Peterson Werre once attached bottles of various motor oils to herself as a mockery of the chemical ingredients in cosmetics and called herself Petro Patty.

Throughout her career she had a knack for making the complexities of chemistry understandable, a skill that helped grow the Aveda line internationally. Her talents at instruction and interpersonal communication got her the unofficial title of Aveda’s global research and development ambassador, Angerhofer said. The skill also contributed to her work in a group known as Young Women in Science. She spent 20 years traveling the nation promoting young women in the sciences.

“People just loved the way that she was able to know the chemistry and answer tough questions,” Angerhofer said. “She would be able to explain the science in a way that people could understand and didn’t make them feel stupid.”

Before Aveda, Peterson Werre helped develop other products, including antiperspirants, hair relaxers, permanent waves, curl activators and a wide variety of skin care.

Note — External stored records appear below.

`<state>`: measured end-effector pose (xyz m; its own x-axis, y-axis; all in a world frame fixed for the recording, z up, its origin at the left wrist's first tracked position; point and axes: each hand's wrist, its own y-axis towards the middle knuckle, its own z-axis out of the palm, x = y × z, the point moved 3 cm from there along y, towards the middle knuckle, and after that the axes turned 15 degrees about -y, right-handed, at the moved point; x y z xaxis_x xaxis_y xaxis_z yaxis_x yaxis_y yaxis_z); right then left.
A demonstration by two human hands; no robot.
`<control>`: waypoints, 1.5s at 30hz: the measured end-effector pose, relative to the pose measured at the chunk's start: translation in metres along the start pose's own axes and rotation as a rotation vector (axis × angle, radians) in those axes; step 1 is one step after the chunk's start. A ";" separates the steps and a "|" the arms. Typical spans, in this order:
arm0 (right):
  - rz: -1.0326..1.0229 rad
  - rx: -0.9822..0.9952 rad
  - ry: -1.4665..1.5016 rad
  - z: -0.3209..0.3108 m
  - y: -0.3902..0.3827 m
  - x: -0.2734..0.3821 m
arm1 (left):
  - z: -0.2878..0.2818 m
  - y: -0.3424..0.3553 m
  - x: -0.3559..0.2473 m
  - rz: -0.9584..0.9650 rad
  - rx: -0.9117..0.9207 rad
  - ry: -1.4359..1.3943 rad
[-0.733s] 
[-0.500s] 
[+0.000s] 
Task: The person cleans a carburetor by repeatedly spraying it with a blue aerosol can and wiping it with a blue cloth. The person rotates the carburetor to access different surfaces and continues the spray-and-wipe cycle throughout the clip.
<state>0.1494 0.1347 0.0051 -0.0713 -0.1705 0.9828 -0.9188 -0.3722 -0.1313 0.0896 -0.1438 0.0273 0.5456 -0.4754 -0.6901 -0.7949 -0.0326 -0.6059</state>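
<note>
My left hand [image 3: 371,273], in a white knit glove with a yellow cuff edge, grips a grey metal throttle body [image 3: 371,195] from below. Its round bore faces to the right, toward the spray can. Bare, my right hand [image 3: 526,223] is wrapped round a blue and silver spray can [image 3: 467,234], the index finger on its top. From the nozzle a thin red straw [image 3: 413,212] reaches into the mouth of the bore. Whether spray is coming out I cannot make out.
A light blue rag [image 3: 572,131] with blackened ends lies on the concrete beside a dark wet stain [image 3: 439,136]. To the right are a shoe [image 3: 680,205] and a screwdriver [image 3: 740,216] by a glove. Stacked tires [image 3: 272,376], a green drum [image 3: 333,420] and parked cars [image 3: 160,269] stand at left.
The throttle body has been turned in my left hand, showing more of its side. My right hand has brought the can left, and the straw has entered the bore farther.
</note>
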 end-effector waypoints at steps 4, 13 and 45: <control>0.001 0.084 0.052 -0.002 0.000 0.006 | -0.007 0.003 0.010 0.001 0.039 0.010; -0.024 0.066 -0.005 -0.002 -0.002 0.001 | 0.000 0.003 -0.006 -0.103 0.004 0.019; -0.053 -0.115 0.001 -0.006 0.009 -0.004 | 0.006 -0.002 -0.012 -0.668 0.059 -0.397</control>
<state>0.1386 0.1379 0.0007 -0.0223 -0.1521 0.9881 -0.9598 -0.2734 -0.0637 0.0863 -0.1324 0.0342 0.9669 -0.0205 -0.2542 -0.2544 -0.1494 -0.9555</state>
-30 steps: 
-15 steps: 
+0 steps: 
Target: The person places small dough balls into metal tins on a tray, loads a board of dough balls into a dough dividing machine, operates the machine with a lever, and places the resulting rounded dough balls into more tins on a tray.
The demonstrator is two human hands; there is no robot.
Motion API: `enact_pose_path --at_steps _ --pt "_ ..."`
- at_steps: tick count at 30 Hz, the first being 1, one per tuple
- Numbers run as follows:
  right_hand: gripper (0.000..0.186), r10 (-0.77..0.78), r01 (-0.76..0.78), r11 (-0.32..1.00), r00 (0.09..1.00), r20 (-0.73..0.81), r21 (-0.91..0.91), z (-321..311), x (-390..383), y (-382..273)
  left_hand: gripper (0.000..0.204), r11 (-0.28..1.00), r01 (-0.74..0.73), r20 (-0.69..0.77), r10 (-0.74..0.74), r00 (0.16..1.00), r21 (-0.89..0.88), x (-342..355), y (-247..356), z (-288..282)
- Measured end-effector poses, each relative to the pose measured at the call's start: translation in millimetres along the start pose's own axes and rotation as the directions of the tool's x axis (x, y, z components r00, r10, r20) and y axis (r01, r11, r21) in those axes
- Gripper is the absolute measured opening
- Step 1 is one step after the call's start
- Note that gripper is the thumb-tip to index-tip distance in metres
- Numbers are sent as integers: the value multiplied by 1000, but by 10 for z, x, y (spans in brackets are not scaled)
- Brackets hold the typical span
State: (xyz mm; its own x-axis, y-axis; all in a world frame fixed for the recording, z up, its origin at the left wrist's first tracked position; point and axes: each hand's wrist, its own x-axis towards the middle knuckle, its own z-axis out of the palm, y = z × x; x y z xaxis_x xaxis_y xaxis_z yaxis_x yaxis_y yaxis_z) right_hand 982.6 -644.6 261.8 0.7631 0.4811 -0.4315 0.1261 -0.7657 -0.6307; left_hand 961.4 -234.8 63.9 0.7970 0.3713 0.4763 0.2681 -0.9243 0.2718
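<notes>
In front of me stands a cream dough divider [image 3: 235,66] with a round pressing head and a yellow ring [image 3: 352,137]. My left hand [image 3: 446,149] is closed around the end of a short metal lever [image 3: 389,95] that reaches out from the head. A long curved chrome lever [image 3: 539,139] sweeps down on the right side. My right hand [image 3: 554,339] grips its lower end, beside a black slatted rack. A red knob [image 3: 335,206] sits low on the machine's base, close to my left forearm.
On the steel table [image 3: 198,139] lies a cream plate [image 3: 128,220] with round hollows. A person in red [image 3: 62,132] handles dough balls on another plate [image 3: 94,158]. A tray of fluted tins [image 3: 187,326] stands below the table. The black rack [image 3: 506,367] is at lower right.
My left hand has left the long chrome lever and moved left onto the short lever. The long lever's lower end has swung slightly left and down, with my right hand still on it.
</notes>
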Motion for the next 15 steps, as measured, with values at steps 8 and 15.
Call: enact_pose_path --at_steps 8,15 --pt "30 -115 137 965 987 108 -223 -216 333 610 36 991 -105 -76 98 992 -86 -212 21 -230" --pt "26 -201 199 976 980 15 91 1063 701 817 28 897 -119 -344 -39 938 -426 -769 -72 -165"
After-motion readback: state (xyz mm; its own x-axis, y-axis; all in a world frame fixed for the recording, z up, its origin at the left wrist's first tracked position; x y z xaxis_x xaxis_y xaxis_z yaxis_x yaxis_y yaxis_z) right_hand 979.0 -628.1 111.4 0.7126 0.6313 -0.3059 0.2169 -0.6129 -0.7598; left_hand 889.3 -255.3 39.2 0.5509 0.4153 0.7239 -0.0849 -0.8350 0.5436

Some of her work involved donning a candy-striper-like uniform and selling hair care products to black women in the South, a task that might have proved daunting for any other Minnesota blonde of Scandinavian descent, said Bruce Werre, her husband of six years.

“She would travel and essentially talk to salons and talk to people about the hair straightener,” Werre said. “She said, ‘I couldn’t have been any more whiter.’ ”

Peterson Werre was born in Long Prairie, Minn., and graduated from Minnetonka High School in 1972. Through a circuitous route, she went on to obtain degrees from the University of Minnesota and St. Scholastica in Duluth. It was at St. Scholastica where a nun recognized her talent in chemistry and encouraged her to pursue the field further.

Besides her husband, survivors include a daughter, Kathy Nordby, of Coon Rapids; sons, Mike Rohde, of Shoreview, and Scott Rohde, of Locust Grove. Ga.; and sisters Sue Peterson, of Hanover, Nancy Christianson, of Carver; Jill Connors, of Crystal; and Jane Torzewski, of Rochester.

A celebration of her life is scheduled for May 1 from 1 to 5 p.m. on the Plaza Level of the Stillwater Public Library.